Re-conclusion : ça y est. C'est fait. A compter du jour de la publication de ce document (.pdf), Google est éditeur et libraire. Certes il est pour l'instant uniquement éditeur et libraire des oeuvres de la zone grise. Mas avec un droit d'exclusivité qui laisse clairement entrevoir à quel point il serait aujourd'hui aberrant de considérer qu'il en restera là et s'interdira de grignoter progressivement les "autres" marchés du livre.

(Temps de rédaction de ce billet : 2 heures 15)

12 commentaires pour “Le marché du livre comme algorithme.

  1. Le marché du livre comme algorithme

    Pour vendre certains ouvrages sur Google Books (des ouvrages sous droits mais qui ne sont plus exploitées commercialement), Google va faire tourner un algorithme pour déterminer leur prix de vente – enfin, pour ceux qui nauraient plus d…

  2. Faut-il qu’il y ait vraiment un marché et là je ne suis pas convaincu du tout.
    Qui va aller “al-loué” des morceaux de texte?
    Pas moi et je n’y vois guère d’intérêt.
    Oui Google est le leader sur ce marché…mais comme dirait certaines personnes de chez Apple : à quoi ça sert…puisque personne ne lit!

  3. OLD> Pas convaincu ? A ton avis, qu’est-ce que l’on trouve le plus dans la zone grise ? Hummm ? Et oui. Tous les manuels, traités et ouvrages universitaires. Lesquels se prêtent par ailleurs excellemment à une vente à la découpe. Et pour lesquels il me semble qu’il y a bien un marché …

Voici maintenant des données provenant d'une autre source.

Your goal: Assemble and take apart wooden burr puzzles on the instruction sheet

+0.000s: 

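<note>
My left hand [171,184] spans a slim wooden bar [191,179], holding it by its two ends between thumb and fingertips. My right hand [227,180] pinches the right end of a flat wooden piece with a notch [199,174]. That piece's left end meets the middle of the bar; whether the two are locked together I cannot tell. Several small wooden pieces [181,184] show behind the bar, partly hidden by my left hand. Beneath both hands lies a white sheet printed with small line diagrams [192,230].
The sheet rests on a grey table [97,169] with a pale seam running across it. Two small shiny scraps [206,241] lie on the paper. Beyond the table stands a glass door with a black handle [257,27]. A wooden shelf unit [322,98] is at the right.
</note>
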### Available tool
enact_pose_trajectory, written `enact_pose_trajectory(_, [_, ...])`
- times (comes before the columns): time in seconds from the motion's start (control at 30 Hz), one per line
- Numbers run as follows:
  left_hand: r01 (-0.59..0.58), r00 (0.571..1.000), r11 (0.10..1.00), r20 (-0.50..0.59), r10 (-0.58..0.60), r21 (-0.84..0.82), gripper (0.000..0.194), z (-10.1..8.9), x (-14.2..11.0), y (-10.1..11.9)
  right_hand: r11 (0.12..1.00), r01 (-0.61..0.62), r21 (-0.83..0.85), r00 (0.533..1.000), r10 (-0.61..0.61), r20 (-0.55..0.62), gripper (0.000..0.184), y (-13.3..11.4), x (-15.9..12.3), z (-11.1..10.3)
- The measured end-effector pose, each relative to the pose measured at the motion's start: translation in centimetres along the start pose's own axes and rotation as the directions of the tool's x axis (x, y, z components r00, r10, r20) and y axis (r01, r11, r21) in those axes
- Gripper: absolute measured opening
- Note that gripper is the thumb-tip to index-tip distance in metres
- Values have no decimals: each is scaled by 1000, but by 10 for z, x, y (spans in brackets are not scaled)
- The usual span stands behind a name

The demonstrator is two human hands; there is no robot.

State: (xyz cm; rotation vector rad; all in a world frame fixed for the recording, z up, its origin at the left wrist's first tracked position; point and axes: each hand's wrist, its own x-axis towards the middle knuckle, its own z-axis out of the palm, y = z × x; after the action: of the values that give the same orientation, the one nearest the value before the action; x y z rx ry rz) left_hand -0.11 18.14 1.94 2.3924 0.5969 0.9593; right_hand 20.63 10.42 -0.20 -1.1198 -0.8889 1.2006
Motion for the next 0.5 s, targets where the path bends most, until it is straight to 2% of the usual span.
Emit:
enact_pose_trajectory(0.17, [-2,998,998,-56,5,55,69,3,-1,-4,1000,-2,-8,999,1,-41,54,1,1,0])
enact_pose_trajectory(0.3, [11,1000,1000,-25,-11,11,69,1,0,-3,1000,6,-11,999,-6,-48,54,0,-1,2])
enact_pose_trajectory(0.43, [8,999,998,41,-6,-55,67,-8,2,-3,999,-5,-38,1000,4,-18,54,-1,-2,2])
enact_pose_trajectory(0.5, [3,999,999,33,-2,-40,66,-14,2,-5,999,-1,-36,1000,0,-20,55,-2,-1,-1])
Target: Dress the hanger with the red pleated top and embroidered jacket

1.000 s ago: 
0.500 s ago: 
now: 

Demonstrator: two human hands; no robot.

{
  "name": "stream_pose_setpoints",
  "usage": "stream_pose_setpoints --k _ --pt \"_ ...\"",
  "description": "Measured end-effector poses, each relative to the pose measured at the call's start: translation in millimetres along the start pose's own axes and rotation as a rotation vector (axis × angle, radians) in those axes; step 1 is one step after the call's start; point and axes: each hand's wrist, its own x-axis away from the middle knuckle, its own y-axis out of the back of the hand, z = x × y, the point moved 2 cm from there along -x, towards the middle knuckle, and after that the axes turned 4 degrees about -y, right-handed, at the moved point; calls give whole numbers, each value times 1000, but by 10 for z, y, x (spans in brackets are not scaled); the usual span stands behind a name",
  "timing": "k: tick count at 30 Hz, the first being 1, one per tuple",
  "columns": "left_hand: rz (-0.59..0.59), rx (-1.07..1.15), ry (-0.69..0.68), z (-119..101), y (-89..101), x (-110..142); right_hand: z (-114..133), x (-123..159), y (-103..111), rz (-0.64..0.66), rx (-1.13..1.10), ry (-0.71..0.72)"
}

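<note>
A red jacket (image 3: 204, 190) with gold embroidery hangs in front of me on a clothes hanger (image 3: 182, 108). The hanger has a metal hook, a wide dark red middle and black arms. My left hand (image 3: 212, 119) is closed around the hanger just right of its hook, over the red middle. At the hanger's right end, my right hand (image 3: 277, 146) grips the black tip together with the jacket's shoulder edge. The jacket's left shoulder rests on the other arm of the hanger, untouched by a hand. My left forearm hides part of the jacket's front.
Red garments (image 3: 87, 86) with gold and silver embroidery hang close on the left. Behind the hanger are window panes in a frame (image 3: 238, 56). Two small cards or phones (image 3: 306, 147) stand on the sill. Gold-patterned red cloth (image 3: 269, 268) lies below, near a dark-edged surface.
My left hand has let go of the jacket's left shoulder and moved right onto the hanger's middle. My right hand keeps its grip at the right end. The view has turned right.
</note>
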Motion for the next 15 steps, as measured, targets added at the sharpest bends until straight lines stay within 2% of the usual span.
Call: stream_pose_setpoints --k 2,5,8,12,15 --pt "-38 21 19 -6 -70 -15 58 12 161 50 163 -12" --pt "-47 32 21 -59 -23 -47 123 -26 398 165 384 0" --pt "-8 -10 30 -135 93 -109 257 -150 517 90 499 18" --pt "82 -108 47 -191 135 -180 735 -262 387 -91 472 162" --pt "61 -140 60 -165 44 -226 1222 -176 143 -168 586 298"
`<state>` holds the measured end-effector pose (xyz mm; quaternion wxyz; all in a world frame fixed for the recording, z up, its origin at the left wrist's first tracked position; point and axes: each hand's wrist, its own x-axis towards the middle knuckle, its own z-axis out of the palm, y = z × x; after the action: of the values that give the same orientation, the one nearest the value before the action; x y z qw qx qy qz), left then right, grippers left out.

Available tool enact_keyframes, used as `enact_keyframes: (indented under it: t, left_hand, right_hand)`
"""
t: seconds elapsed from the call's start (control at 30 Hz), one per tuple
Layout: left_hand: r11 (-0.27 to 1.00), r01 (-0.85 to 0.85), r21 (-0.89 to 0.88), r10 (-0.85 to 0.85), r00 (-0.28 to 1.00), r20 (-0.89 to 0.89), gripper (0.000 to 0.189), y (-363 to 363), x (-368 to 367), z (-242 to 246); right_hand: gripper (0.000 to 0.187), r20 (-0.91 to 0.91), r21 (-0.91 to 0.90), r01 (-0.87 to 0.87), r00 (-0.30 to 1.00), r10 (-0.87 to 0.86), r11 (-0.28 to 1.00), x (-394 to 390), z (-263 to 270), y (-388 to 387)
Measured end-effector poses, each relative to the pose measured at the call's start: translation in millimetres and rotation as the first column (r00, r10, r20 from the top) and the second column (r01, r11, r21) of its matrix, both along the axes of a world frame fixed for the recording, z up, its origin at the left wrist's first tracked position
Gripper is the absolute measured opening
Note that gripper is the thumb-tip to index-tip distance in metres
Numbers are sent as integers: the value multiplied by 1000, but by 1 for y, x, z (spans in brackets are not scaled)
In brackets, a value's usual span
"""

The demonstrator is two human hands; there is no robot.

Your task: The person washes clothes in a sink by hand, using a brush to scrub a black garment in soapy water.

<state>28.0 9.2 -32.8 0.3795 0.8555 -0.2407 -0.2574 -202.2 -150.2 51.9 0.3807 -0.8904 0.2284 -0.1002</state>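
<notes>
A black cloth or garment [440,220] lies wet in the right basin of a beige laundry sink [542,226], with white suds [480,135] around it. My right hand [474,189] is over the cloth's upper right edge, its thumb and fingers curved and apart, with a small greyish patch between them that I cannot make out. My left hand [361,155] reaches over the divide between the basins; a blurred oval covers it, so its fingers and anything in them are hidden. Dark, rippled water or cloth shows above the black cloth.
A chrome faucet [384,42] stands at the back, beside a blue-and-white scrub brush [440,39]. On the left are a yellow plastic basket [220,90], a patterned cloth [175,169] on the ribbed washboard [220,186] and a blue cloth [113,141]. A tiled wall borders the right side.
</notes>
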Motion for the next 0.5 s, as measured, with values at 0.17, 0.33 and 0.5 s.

  4. Oui mais les universitaires et étudiants ont de moins en moins de pouvoir d’achat. Le marché viendrait alors du fait…que les bibliothèques prennent des abonnements!
    Et donc Google deviendrait en fait bibliothécaire !
    A ce rythme là, Google va devenir prof bientôt.
    Affaire à suivre en tout cas mais il est clair que l’altruisme de Google en la matière est à mettre en doute et qu’ils cherchent evidemment à rentabiliser.

  5. Juste pour mieux comprendre l’article : qu’appelez-vous zone grise ?
    Il y a un livre qui a pour titre zone grise, du coup quand je fait une recherche je ne trouve rien de pertinent.

  6. Le marché du livre comme algorithme (suite …)

    Suite du billet de l’autre jour. Je m’étais arrêté à la page 7 du document mis en ligne par l’ARL (.pdf). Les 13 pages restantes concernent le “volet bibliothèques” de l’accord passé par Google avec les éditeurs. On y apprend…

  7. JM> “Nous appellerons zone grise cette part importante de la production éditoriale qui a quasiment cessé de vivre commercialement tout en continuant durant des décennies d’être juridiquement protégée par la législation sur le droit d’auteur.”

  8. Quant à l’algorithme régulateur, ça n’est pas plus tarte que le classement bidonné des meilleures ventes dans les hebdos, quand ceux-ci confondent allègrement tirages et exemplaires vendus. La valeur d’un texte ne dépend pas de son bruit médiatique.

  9. Il me semble que le modèle commercial d'”achat-location” d’un accès en ligne à des fichiers protégés sur les serveurs du fournisseur n’est pas nouveau, Google n’invente rien sur ce plan. C’est plus ou moins ce que proposent depuis déjà plusieurs années des fournisseurs de périodiques électroniques ou les agrégateurs de livres numériques (overdrive, netlibrary, ebrary, myiLibrary, numilog…)! L’escroquerie c’est s’il y a exclusivité et monopole sur cette “zone grise”, ce n’est pas ce modèle commercial, qui en vaut bien un autre.